NYISO on April 1 informed the Transmission Planning Advisory Subcommittee (TPAS) and Electric System Planning Working Group (ESPWG) it intends to seek a May 2 effective date for Order 2023.
The ISO plans to submit its full compliance filing May 1, about a month after FERC’s original April 3 deadline. The commission last month issued Order 2023-A, with minor modifications and clarifications of the new generator interconnection rules, and rejected multiple requests for rehearing. (See FERC Upholds, Clarifies Generator Interconnection Rule.)
The commission extended the compliance deadline 30 days after Order 2023-A’s publication in the Federal Register; as of press time, the revised order has not been published.
Due to the filing delay, NYISO rescheduled the start of the pre-application process to May 2 and shifted the opening of the transition cluster application window to Aug. 1, shortening the window from 105 calendar days to 75. Additionally, NYISO’s proposed pause on accepting new interconnection requests will now commence June 15. (See NYISO to Pause New Interconnection Requests for 3 Months in Order 2023 Transition.)
Although NYISO’s timeline for the transition cluster and subsequent interconnection processes remains largely unchanged, potential adjustments may occur if FERC does not approve the requested effective date or if stakeholder motions prompt the commission to delay its ruling on the compliance filing, the ISO said.
FERC recently approved NYISO’s proposed tariff adjustments designed to improve the coordination between its interconnection and transmission planning processes. The revisions, formulated prior Order 2023’s issuance, were recognized by the commission as part of the permissible independent entity variations transmission providers can incorporate into their compliance. (See FERC Accepts NYISO Proposal to Coordinate Queue, Transmission Processes.)
Dave Andrus, an executive consultant with Power Consulting Services, asked if NYISO has a better sense of whether FERC was more amenable to such variations after issuing the revised order.

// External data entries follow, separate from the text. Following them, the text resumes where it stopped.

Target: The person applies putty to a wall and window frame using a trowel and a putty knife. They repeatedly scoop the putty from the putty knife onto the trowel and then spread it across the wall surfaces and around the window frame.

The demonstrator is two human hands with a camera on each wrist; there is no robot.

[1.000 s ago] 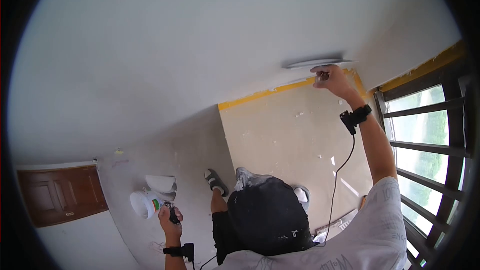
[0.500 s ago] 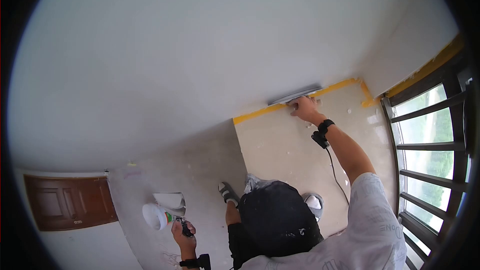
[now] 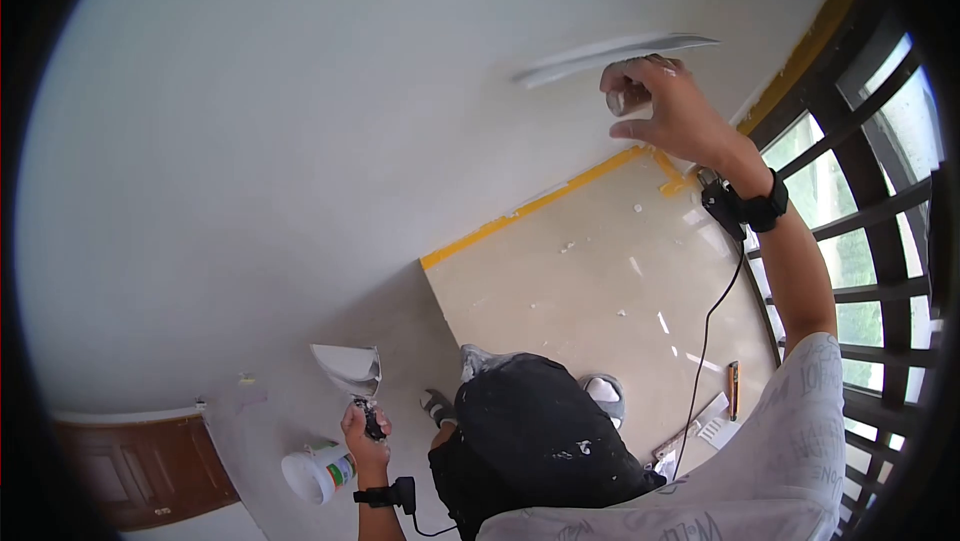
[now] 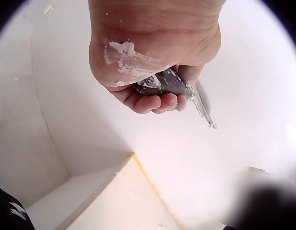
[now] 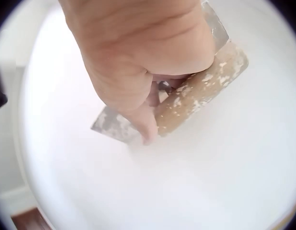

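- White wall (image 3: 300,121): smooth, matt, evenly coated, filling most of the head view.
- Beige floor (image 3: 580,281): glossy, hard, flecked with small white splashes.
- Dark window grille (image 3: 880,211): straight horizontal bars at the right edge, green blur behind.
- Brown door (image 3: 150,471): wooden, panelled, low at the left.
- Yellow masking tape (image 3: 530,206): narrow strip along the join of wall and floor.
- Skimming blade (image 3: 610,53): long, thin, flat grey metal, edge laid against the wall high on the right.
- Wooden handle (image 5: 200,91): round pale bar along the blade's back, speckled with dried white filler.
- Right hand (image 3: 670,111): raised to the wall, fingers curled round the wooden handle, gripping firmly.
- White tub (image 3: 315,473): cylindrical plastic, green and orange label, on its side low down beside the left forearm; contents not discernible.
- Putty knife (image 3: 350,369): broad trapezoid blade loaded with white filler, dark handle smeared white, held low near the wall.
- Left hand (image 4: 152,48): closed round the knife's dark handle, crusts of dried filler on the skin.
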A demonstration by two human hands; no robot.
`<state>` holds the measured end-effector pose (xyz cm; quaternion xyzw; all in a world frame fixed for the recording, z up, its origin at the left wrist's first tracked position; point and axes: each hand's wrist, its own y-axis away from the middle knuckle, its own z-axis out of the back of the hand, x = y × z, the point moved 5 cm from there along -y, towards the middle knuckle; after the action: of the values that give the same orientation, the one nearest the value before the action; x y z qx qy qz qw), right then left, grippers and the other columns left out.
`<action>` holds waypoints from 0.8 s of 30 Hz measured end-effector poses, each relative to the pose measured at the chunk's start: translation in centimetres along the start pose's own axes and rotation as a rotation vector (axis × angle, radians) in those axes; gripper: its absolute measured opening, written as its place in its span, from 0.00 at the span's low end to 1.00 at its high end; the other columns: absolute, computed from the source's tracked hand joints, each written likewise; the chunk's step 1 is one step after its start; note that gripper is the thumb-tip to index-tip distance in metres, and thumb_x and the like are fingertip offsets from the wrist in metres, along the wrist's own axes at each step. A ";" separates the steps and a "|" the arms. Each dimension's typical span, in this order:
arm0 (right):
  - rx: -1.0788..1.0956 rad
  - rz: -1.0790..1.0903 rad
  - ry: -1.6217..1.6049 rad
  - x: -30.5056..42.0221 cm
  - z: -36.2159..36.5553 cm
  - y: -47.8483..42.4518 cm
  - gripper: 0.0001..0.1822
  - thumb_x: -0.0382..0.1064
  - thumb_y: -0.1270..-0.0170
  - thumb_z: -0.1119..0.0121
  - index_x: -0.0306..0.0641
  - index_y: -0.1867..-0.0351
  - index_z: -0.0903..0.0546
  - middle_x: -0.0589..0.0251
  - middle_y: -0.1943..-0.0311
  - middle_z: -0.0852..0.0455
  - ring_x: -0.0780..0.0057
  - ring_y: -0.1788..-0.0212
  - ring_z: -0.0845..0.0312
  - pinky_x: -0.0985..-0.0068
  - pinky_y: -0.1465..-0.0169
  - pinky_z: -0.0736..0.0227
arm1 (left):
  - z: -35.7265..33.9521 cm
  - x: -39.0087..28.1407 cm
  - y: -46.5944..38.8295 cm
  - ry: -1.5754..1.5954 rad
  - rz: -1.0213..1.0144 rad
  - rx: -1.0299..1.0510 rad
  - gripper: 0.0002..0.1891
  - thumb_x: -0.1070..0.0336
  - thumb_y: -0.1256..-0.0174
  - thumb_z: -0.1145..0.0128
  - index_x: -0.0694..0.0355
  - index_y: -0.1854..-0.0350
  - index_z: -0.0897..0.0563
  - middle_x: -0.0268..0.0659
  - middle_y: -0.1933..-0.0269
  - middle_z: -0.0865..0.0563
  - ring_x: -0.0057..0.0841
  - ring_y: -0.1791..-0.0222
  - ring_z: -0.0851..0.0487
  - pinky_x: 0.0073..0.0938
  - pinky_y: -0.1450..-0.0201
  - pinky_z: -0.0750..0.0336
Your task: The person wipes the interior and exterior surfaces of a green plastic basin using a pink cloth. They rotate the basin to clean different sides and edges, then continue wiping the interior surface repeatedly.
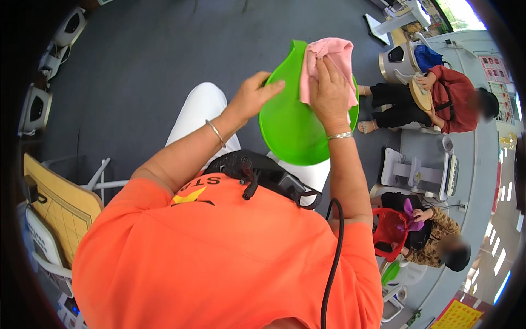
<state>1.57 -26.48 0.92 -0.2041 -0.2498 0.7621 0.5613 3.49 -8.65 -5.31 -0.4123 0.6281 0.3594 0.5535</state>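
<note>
A bright green plastic basin [287,119] is held tilted in front of me, over my knees. My left hand [259,92] grips its rim on the left side, the thumb over the inner face and the fingers hidden behind. Under the fingers of my right hand [331,92], a pink cloth [343,51] lies pressed on the basin's right side, partly draped over the rim. Each wrist wears a metal bangle.
To the right, one seated person [460,98] holds a round light-coloured object and a cloth; another [437,242] has a red basin [386,226] and a purple cloth. A wooden board table [65,197] stands at left. A black cable [335,263] runs down my front.
</note>
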 end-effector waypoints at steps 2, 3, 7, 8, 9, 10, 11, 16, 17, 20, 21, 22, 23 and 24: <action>0.050 -0.018 0.048 0.3 0.1 1.2 0.21 0.37 0.40 0.43 0.36 0.44 0.25 0.51 0.47 0.20 0.54 0.51 0.22 0.62 0.47 0.28 | 1.0 0.5 -0.6 0.000 -0.058 -0.077 0.25 0.48 0.36 0.38 0.71 0.56 0.19 0.37 0.69 0.16 0.20 0.67 0.19 0.24 0.64 0.25; 0.070 -0.023 0.074 0.4 0.2 1.6 0.21 0.37 0.39 0.43 0.35 0.45 0.25 0.51 0.48 0.20 0.54 0.51 0.22 0.62 0.48 0.27 | 1.6 0.5 -0.9 0.030 -0.066 -0.123 0.25 0.48 0.36 0.38 0.71 0.56 0.19 0.38 0.68 0.16 0.21 0.67 0.19 0.24 0.64 0.25; 0.429 -0.322 -0.097 -0.9 -1.2 6.0 0.14 0.39 0.38 0.43 0.34 0.54 0.24 0.47 0.54 0.17 0.50 0.59 0.18 0.58 0.56 0.23 | 3.5 -0.1 -1.6 0.034 -0.118 -0.241 0.25 0.49 0.36 0.37 0.71 0.54 0.20 0.40 0.67 0.14 0.23 0.67 0.17 0.25 0.63 0.24; 0.454 -0.291 -0.134 -0.2 -1.6 6.6 0.13 0.40 0.38 0.43 0.34 0.58 0.24 0.46 0.58 0.17 0.49 0.61 0.18 0.58 0.59 0.23 | 3.5 0.1 -1.7 -0.041 -0.148 -0.256 0.25 0.48 0.36 0.37 0.70 0.54 0.20 0.41 0.67 0.14 0.23 0.67 0.17 0.26 0.63 0.23; 0.476 -0.262 -0.169 0.8 -2.0 6.9 0.12 0.41 0.38 0.42 0.33 0.61 0.24 0.45 0.61 0.16 0.49 0.63 0.18 0.57 0.62 0.23 | 3.4 0.1 -1.8 -0.116 -0.181 -0.269 0.25 0.48 0.36 0.37 0.70 0.53 0.20 0.41 0.67 0.14 0.24 0.67 0.17 0.26 0.63 0.23; 0.623 -0.345 -0.267 2.2 -1.8 6.3 0.13 0.41 0.39 0.41 0.33 0.62 0.22 0.44 0.68 0.15 0.48 0.63 0.17 0.59 0.61 0.24 | 3.2 0.0 -2.0 -0.135 -0.184 -0.280 0.25 0.48 0.37 0.37 0.69 0.53 0.20 0.43 0.67 0.14 0.26 0.66 0.16 0.28 0.62 0.23; 0.622 -0.365 -0.424 3.4 -2.3 6.5 0.12 0.41 0.41 0.39 0.33 0.65 0.22 0.43 0.72 0.16 0.48 0.66 0.17 0.60 0.61 0.24 | 2.9 -0.1 -2.0 -0.153 -0.187 -0.290 0.25 0.48 0.37 0.37 0.69 0.52 0.20 0.45 0.66 0.14 0.28 0.66 0.15 0.29 0.62 0.23; 0.331 -0.266 -0.733 6.7 -1.8 4.0 0.09 0.34 0.42 0.38 0.34 0.61 0.23 0.48 0.71 0.18 0.53 0.66 0.20 0.63 0.62 0.26 | -0.1 -0.5 -1.0 -0.289 -0.261 -0.226 0.25 0.46 0.38 0.38 0.67 0.54 0.22 0.51 0.66 0.14 0.43 0.63 0.14 0.37 0.61 0.22; 0.285 -0.268 -0.678 6.3 -1.9 3.7 0.09 0.33 0.41 0.39 0.34 0.61 0.23 0.49 0.70 0.19 0.53 0.66 0.20 0.63 0.61 0.26 | -0.6 -0.4 -0.6 -0.300 -0.224 -0.188 0.25 0.46 0.38 0.38 0.66 0.54 0.22 0.50 0.66 0.14 0.43 0.64 0.14 0.37 0.61 0.22; 0.106 -0.202 -0.470 4.4 -1.0 2.1 0.08 0.31 0.40 0.40 0.35 0.60 0.24 0.49 0.67 0.19 0.54 0.64 0.21 0.64 0.60 0.28 | -1.5 0.6 0.2 -0.351 -0.202 -0.125 0.25 0.46 0.39 0.37 0.66 0.54 0.22 0.50 0.66 0.15 0.44 0.65 0.14 0.38 0.62 0.22; 0.061 -0.217 -0.428 3.1 -0.8 1.8 0.10 0.32 0.39 0.39 0.34 0.58 0.24 0.48 0.65 0.19 0.52 0.62 0.21 0.64 0.58 0.28 | -1.7 0.5 0.4 -0.358 -0.224 -0.093 0.25 0.46 0.39 0.37 0.66 0.54 0.22 0.50 0.66 0.15 0.44 0.65 0.14 0.38 0.62 0.23; 0.014 -0.264 -0.388 1.5 -0.9 1.8 0.09 0.34 0.39 0.39 0.34 0.59 0.24 0.48 0.65 0.19 0.52 0.62 0.21 0.63 0.59 0.27 | -1.7 0.3 0.7 -0.367 -0.247 -0.068 0.25 0.46 0.39 0.37 0.67 0.54 0.22 0.50 0.66 0.15 0.44 0.65 0.14 0.37 0.62 0.23; -0.034 -0.310 -0.349 0.0 -0.7 2.0 0.10 0.35 0.39 0.39 0.35 0.60 0.24 0.48 0.65 0.19 0.51 0.62 0.21 0.61 0.59 0.26 | -1.7 0.1 0.9 -0.376 -0.269 -0.044 0.25 0.47 0.39 0.37 0.67 0.54 0.22 0.51 0.66 0.15 0.45 0.65 0.14 0.37 0.62 0.23; -0.011 -0.340 -0.278 -0.9 -0.6 2.2 0.11 0.36 0.39 0.39 0.34 0.59 0.24 0.48 0.63 0.19 0.50 0.60 0.21 0.61 0.57 0.26 | -1.4 -0.1 0.9 -0.352 -0.269 -0.055 0.25 0.48 0.39 0.37 0.68 0.54 0.22 0.51 0.66 0.15 0.43 0.65 0.14 0.36 0.63 0.23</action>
<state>0.53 -27.83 -0.93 -0.0552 -0.3598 0.6759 0.6408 2.07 -9.53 -5.07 -0.4381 0.4512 0.3657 0.6862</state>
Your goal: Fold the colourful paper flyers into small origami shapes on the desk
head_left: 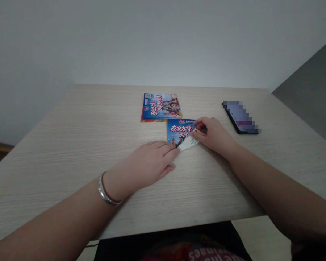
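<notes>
A blue printed leaflet (180, 128) lies on the table in front of me, with one corner folded over so that its white back shows. Pinched between the thumb and fingers of my right hand (210, 132) is the right side of that folded part. My left hand (159, 157) rests at the lower left of the leaflet, its fingers stretched flat over the edge of the fold. Just beyond, a stack of similar blue leaflets (163, 106) lies flat, with an orange edge peeking out beneath.
A dark phone (241, 117) lies on the right of the pale wood-grain table (70, 145). The table's far edge meets a plain wall (163, 43). Its near edge is close to my lap.
</notes>
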Demonstrator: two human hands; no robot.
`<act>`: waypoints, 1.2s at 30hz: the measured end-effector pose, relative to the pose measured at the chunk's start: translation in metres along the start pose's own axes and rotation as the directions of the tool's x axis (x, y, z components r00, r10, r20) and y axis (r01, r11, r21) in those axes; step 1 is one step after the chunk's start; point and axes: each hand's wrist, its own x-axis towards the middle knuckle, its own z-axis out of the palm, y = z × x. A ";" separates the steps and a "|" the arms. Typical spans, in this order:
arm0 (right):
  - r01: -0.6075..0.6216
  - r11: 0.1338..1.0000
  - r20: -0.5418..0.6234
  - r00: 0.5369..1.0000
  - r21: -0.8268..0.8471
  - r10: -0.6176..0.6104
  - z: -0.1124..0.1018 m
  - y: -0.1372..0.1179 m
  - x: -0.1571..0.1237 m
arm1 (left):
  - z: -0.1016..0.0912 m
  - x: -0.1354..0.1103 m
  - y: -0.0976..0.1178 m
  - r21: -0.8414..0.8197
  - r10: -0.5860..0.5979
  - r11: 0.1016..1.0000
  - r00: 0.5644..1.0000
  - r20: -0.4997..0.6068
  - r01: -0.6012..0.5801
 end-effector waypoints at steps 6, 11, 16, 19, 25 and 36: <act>-0.022 0.999 0.063 0.998 -0.028 0.024 -0.005 -0.002 -0.007 | 0.005 -0.005 -0.004 -0.005 0.021 1.000 1.000 -0.007 -0.021; -0.031 0.999 0.029 0.999 -0.038 0.033 0.000 -0.006 -0.006 | 0.005 -0.007 -0.002 0.028 0.030 0.999 0.999 0.014 -0.030; -0.038 0.998 -0.052 0.998 0.053 0.041 0.012 -0.008 0.005 | 0.009 -0.007 0.002 0.040 0.021 0.999 1.000 0.010 -0.022; -0.085 0.975 0.000 0.996 0.204 0.087 0.008 -0.003 0.007 | 0.011 -0.006 0.003 0.010 0.002 1.000 1.000 -0.005 -0.002; -0.055 0.879 0.288 0.953 0.474 -0.096 -0.014 0.024 -0.001 | 0.011 -0.006 -0.001 -0.031 -0.004 1.000 1.000 -0.009 0.003; -0.087 0.987 0.114 0.991 0.135 0.071 -0.001 0.005 0.007 | 0.013 -0.007 -0.001 -0.014 -0.007 1.000 1.000 -0.001 0.007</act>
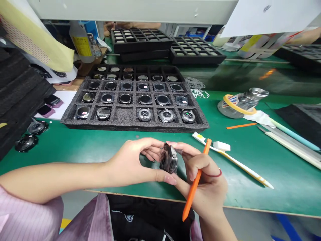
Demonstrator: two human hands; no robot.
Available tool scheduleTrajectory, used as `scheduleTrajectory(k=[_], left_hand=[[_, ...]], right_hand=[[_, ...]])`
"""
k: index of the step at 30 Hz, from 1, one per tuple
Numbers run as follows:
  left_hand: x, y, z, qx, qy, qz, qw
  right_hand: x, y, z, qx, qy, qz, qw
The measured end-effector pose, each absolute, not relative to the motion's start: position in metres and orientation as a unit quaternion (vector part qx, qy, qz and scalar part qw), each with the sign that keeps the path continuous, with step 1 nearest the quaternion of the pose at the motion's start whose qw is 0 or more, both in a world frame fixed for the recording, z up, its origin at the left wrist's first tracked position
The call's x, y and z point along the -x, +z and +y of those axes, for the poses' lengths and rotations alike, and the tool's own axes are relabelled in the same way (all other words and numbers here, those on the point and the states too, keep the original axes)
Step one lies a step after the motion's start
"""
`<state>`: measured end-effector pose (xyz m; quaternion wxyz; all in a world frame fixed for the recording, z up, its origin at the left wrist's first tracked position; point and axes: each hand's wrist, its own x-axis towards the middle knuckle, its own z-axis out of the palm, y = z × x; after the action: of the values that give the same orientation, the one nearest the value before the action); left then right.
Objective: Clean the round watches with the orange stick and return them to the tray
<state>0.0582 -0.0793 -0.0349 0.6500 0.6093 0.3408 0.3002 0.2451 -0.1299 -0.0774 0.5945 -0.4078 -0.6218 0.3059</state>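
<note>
two hands work close together over the green bench mat (253, 194), near its front edge. the left hand (129, 164) pinches a round smartwatch body (168, 158) in a smoky clear case, thumb and fingertips narrowed onto its rim, and the right hand (207, 180) meets its upper edge with a fingertip while its curled fingers clamp an orange plastic pry stick (191, 197). the watch should handle as light, stiff and fragile (a smooth shell like that could slip or scratch), so the rim looks a safer hold than the glass face. a grey foam tray (135, 128) of watches lies just beyond the hands.
</note>
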Motion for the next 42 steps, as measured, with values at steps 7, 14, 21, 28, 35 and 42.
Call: scheduleTrajectory(k=[7,14,21,28,35,42], left_hand=[[-0.059,-0.036,-0.078,-0.616,0.290,0.389,0.621],[-0.060,-0.036,-0.080,-0.583,0.270,0.376,0.667],[-0.054,-0.041,-0.075,-0.578,0.246,0.322,0.708],[-0.051,-0.048,-0.065,-0.611,0.224,0.288,0.703],[-0.047,-0.052,-0.057,-0.740,0.192,0.356,0.538],[-0.049,-0.060,-0.053,-0.700,0.166,0.363,0.592]], right_hand=[[-0.243,-0.076,-0.127,0.380,0.330,-0.627,0.594],[-0.238,-0.077,-0.128,0.395,0.283,-0.656,0.578],[-0.241,-0.076,-0.126,0.393,0.249,-0.689,0.555],[-0.247,-0.076,-0.128,0.413,0.294,-0.688,0.519],[-0.255,-0.083,-0.142,0.419,0.316,-0.597,0.606],[-0.251,-0.087,-0.154,0.518,0.182,-0.598,0.583]])
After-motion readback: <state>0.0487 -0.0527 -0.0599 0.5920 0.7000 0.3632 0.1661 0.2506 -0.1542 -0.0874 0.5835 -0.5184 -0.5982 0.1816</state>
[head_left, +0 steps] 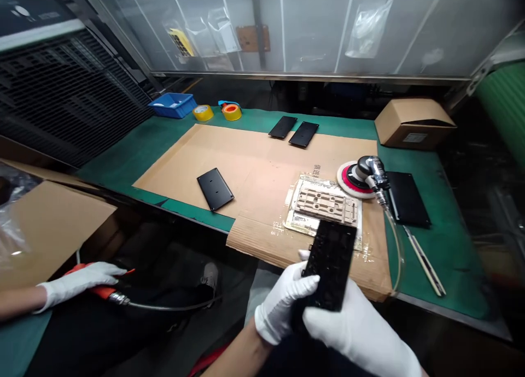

Sara Keegan, NYISO’s assistant general counsel, said FERC’s stance on variations is unchanged and firmly established, but she added that “when you read this order, compared to the original order, it does provide additional areas in which the commission opens the door for independent entity variations, such as study timelines.”
Glenn Haake, vice president of regulatory affairs at Invenergy, asked about the perceived discrepancy between FERC’s and NYISO’s treatments of inverter-based resources (IBRs), suggesting that the commission’s approach is more lenient than the ISO’s, which based its approach to IBRs on rules recently approved by the New York State Reliability Council (NYSRC). (See New York Approves Final Rule on Inverter-based Resources.)
“As is often the case with the NYSRC, their rules tend to be more stringent than say NERC or even the NPCC [Northeast Power Coordinating Council], and that is the justification for our own compliance filing being more stringent than what was in the commission’s order,” Keegan responded.
NYISO said it will present a detailed overview of its Order 2023 compliance filing updates at the next Interconnection Issues Task Force meeting April 15.
NYISO senior manager of interconnection projects Thinh Nguyen requested stakeholders direct any feedback regarding NYISO’s Order 2023 compliance filing to stakeholder_services@nyiso.com.
Class Year, Expedited Deliverability Study Updates
NYISO also told the ESPWG and TPAS it initiated the 2024 Expedited Deliverability Study (EDS 2024-01) on March 28, with a total of 20 projects requesting participation.
ISO staff are evaluating each project’s eligibility for EDS 2024-01 inclusion and plans to issue agreements to eligible project developers. The goal is for developers to finalize their EDS agreements in time for NYISO to present a finalized list of EDS 2024-01 projects to stakeholders in May, though this list may not include all 20 projects. The EDS process is designed to streamline integration of projects seeking capacity resource interconnection service (CRIS) rights by determining if a project can be delivered as proposed without requiring system deliverability upgrades. In February, NYISO’s Operating Committee approved the results from the previous EDS study, EDS 2023-01, which evaluated 16 projects, of which 14 were deemed deliverable. (See NYISO Operating Committee Briefs: Feb. 15, 2024.)
NYISO also informed stakeholders of the completion of validations for all 83 projects in Class Year 2023, down one from the previous total after a CRIS-only project in Zone C, Q1059 Jaton Solar, withdrew from the study queue. A list of CY23 participants is available online.
The CY23 draft report is expected to be finished and submitted to the OC for approval by September.